When I was a youngster, my mother was still carrying on a Depression-era habit of making her own soap. For months she’d save grease from cooking until she had enough to mix with lye according to her family’s passed-on recipe. I remember little of the process except it was hard work and dangerous. After cooking in a huge enamel pan on the stove, the concoction was poured into newspaper-lined boxes in the garage to cure. Later, she’d shred it into the washing machine.
I was so glad when she gave it up and just bought detergent! I also remember the worries about kids being around lye, which had a distinct skull-and-crossbones sign on it for “poison.”
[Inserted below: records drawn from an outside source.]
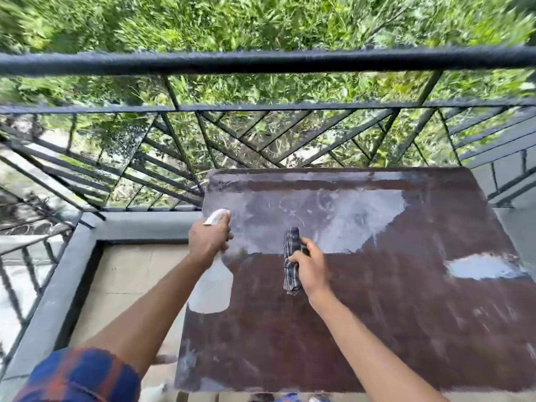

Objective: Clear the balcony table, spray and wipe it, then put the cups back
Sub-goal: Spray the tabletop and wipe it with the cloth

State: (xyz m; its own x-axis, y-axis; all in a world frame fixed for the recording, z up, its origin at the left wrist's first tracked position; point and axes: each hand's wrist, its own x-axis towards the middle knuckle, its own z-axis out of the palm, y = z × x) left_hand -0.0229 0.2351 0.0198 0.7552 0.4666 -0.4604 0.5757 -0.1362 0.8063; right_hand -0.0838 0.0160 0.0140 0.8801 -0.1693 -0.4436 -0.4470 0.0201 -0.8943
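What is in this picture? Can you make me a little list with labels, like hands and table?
Place: balcony with a dark railing, green leaves beyond
Table: the table has a brown top with pale shiny patches, no cups on it
Left: the left hand grips the spray bottle at the table's left edge
Right: the right hand grips a rolled striped cloth over the table

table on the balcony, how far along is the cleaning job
Clearing looks done: no cups show on the table. In hand: the left hand grips the spray bottle at the table's left edge, and the right hand holds a folded cloth over the top. The far half shines in patches, possibly spray or just glare. Left: wiping, then bringing back the cups, which are out of view.
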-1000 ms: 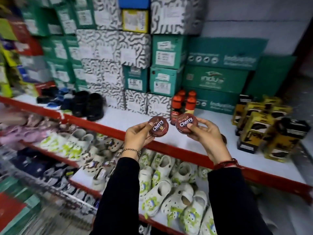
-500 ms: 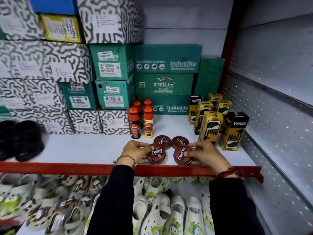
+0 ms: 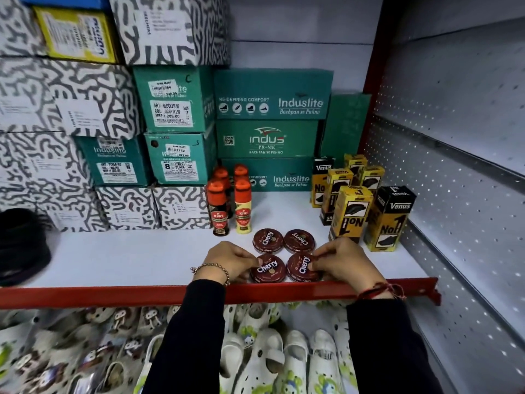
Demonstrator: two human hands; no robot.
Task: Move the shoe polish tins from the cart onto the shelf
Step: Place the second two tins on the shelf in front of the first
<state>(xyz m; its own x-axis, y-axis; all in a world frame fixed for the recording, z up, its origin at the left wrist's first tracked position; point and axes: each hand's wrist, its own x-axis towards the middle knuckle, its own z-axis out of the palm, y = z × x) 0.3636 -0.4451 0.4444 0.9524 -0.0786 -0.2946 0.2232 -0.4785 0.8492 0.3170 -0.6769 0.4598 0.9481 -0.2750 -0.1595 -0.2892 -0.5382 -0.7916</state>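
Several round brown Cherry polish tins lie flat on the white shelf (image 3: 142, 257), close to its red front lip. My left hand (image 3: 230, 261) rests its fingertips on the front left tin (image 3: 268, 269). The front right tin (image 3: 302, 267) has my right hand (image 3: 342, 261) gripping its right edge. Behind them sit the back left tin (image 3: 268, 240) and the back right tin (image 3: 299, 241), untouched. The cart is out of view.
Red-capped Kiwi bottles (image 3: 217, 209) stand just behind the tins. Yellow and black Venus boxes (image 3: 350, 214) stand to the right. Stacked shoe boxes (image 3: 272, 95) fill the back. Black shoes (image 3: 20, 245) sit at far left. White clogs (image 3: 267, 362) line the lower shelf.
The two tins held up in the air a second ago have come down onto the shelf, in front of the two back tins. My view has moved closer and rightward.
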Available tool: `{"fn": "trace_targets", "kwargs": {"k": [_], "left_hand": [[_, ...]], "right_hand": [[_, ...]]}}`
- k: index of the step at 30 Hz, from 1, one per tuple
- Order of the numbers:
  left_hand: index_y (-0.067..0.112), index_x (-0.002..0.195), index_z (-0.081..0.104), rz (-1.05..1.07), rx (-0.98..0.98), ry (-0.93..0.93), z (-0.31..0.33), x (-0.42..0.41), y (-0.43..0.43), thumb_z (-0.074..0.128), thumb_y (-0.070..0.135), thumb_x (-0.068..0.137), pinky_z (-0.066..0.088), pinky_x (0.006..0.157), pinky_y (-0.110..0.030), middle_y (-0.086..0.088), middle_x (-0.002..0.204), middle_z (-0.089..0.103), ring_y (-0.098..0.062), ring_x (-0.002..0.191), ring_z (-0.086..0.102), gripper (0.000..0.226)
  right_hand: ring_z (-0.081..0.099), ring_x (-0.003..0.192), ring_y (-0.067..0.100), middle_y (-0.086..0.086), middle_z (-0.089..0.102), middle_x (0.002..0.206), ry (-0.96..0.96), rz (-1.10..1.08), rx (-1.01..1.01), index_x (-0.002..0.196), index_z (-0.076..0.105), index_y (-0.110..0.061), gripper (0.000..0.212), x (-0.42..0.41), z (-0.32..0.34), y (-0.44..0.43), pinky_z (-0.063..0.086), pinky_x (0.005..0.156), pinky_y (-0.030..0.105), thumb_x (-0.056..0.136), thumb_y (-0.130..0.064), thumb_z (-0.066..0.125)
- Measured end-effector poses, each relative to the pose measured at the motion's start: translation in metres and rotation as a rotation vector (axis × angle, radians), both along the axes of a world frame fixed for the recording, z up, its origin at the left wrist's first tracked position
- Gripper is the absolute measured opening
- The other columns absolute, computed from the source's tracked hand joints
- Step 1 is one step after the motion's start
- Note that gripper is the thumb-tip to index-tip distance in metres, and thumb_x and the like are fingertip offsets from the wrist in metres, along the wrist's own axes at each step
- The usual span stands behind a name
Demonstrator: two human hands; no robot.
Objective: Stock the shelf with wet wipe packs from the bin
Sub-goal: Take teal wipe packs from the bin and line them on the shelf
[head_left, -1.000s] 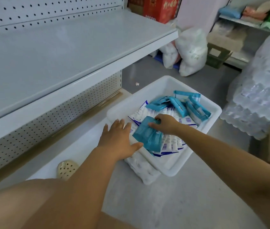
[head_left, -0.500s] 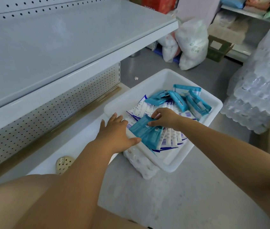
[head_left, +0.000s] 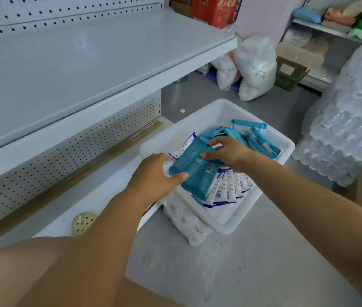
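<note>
1 teal wet wipe pack [head_left: 194, 167] is held over the white bin [head_left: 231, 224]. It is pinched at opposite edges by the left hand [head_left: 155, 176] and right hand [head_left: 228, 151].

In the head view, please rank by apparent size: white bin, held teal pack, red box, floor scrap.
1. white bin
2. teal pack
3. red box, unsure: it is farther away and cut off by the frame
4. floor scrap

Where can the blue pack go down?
The upper shelf is bare from its pegboard back to its front lip. The bottom shelf has room between the white bin and the beige holed object. The bin itself is crowded with packs.
</note>
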State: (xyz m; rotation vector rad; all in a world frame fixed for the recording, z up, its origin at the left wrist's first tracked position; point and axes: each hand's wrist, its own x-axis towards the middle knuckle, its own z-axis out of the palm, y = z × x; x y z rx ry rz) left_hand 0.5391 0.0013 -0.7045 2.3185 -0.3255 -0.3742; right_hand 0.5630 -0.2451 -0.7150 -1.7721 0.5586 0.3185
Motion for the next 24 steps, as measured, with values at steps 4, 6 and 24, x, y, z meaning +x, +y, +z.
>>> {"fn": "trace_targets", "kwargs": {"k": [4, 6, 24], "left_hand": [[0.024, 0.147, 0.043, 0.154, -0.217, 0.082, 0.014, 0.009, 0.003, 0.073, 0.056, 0.082, 0.037, 0.099, -0.028, 0.004, 0.151, 0.045, -0.017, 0.137, 0.043, 0.079], [0.025, 0.147, 0.041, 0.257, -0.368, 0.132, 0.025, 0.013, 0.004, 0.074, 0.058, 0.08, 0.041, 0.104, -0.035, 0.004, 0.149, 0.047, -0.015, 0.134, 0.046, 0.082], [0.016, 0.107, 0.068, 0.705, -0.91, -0.243, 0.213, 0.035, 0.184, 0.078, 0.025, 0.086, 0.062, 0.08, -0.041, -0.002, 0.098, 0.075, -0.016, 0.083, 0.075, 0.024]], "right_hand": [[0.072, 0.095, 0.035, 0.023, 0.066, 0.113, -0.224, -0.12, 0.174, 0.104, 0.057, -0.01, 0.032, -0.003, 0.036, 0.007, 0.063, 0.081, 0.042, 0.083, -0.002, 0.079], [0.072, 0.087, 0.03, 0.017, 0.071, 0.1, -0.308, -0.134, 0.251, 0.097, 0.056, -0.013, 0.025, -0.005, 0.059, 0.014, 0.063, 0.075, 0.038, 0.085, -0.003, 0.076], [0.071, 0.087, 0.02, 0.012, 0.069, 0.11, -0.694, 0.08, 0.534, 0.125, 0.048, -0.017, 0.047, 0.044, 0.221, 0.259, 0.062, 0.08, 0.036, 0.088, -0.009, 0.076]]}}
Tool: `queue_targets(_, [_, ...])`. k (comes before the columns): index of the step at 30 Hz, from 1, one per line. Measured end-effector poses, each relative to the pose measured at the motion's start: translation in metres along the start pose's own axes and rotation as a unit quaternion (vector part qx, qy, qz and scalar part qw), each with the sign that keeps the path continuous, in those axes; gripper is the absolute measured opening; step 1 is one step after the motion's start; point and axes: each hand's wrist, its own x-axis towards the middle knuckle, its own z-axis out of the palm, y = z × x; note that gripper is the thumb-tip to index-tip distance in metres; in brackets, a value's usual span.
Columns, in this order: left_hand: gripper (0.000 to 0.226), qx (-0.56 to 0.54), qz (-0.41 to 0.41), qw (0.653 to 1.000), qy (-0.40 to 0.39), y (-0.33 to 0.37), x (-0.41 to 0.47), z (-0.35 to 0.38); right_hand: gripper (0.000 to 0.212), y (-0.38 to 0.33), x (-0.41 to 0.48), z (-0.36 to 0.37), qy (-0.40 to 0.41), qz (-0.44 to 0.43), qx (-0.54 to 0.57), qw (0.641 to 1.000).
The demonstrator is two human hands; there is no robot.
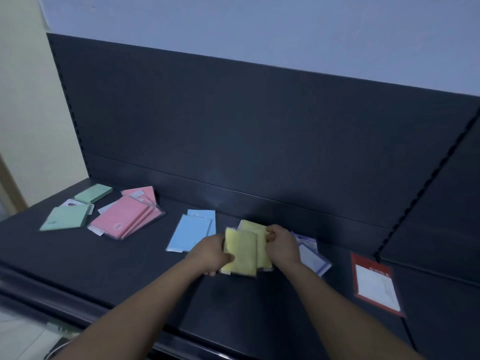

I was reminded of its power as I recently re-read a classic missionary biography by Isobel Kuhn titled Green Leaf in Drought. The book recounted the suffering experienced by the last China Inland Missionaries trapped deep inside China in 1951, when all others were evacuated due to political turmoil. Despite severe hardship under ruthless local rulers, who brought them to the edge of starvation, Wilda and Arthur Mathews trusted God for the impossible. It would be two years before they were able to leave, first Wilda and their small daughter, and a few months later, Arthur.
Throughout their years of unjust and unfair treatment, the couple sought solace and hope in prayer, scriptures and devotional books. One poignant quote, from English preacher Alexander MacLaren (1826-1910), was this: “The meaning of all that God does with us—joys and sorrows, light and darkness…is that our wills may be made plastic and flexible.”
Wilda would look back on this excruciating time as her spiritual “lye bath,” remembering her job in a fruit canning factory when she was a girl. Peaches were plunged into a lye bath, then rinsed, to hasten the skinning step, then sent on conveyor belts to workers to put into tins for caning. For months after that job, the damage lye caused to her hands resulted in successive layers of skin coming off. “And so with this crucible experience,” the author wrote. “The layer of looking at other causes had to come off; then the layer of quickness to anger in the heart; the layer of longing for pretty things; the layer of over-sensitiveness; the layer of impatience (can’t we go now?), the layer of mere submission, and so on” (p. 45, 1981 OMF reprint).
I photographed an onion with lights to show its layers as another symbol of this “peeling away” the Spirit does to bring us closer to the Father’s heart. Whenever I peel onions for chopping, they bring on copious tears. And whenever God is doing some serious work in peeling away my sins of “looking at other causes,” there are going to be tears.
The process isn’t fun. But the end result, of growth in spiritual steadfastness and trust, is worth it.